**What you will do**
Using the material below, work out how many lines contain "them". Only the number is wanted.

Top of Entries supplied

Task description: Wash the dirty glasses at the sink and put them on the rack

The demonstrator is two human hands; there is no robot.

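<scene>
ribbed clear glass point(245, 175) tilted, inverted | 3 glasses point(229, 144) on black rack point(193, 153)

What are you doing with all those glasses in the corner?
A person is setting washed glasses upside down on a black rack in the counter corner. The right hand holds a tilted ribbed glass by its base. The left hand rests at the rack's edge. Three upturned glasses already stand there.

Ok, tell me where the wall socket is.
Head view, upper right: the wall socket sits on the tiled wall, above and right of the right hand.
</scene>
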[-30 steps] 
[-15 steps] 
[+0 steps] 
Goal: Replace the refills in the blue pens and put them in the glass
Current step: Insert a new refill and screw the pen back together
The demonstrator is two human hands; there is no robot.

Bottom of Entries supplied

**Your response**
2